Source data START
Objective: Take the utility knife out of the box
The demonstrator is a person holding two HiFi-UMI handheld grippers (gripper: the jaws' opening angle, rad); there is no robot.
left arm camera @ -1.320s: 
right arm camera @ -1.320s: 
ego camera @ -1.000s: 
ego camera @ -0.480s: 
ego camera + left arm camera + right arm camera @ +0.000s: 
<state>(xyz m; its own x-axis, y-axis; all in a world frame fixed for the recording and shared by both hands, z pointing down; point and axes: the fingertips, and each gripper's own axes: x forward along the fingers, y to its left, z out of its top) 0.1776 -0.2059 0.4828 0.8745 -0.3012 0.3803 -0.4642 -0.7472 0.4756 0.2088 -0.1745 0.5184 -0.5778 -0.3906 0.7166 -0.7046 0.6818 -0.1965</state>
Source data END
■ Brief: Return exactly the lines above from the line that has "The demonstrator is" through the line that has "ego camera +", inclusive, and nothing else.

■ Response to the task:
The demonstrator is a person holding two HiFi-UMI handheld grippers (gripper: the jaws' opening angle, rad); there is no robot.
left arm camera @ -1.320s: 
right arm camera @ -1.320s: 
ego camera @ -1.000s: 
ego camera @ -0.480s: 
ego camera + left arm camera + right arm camera @ +0.000s: 

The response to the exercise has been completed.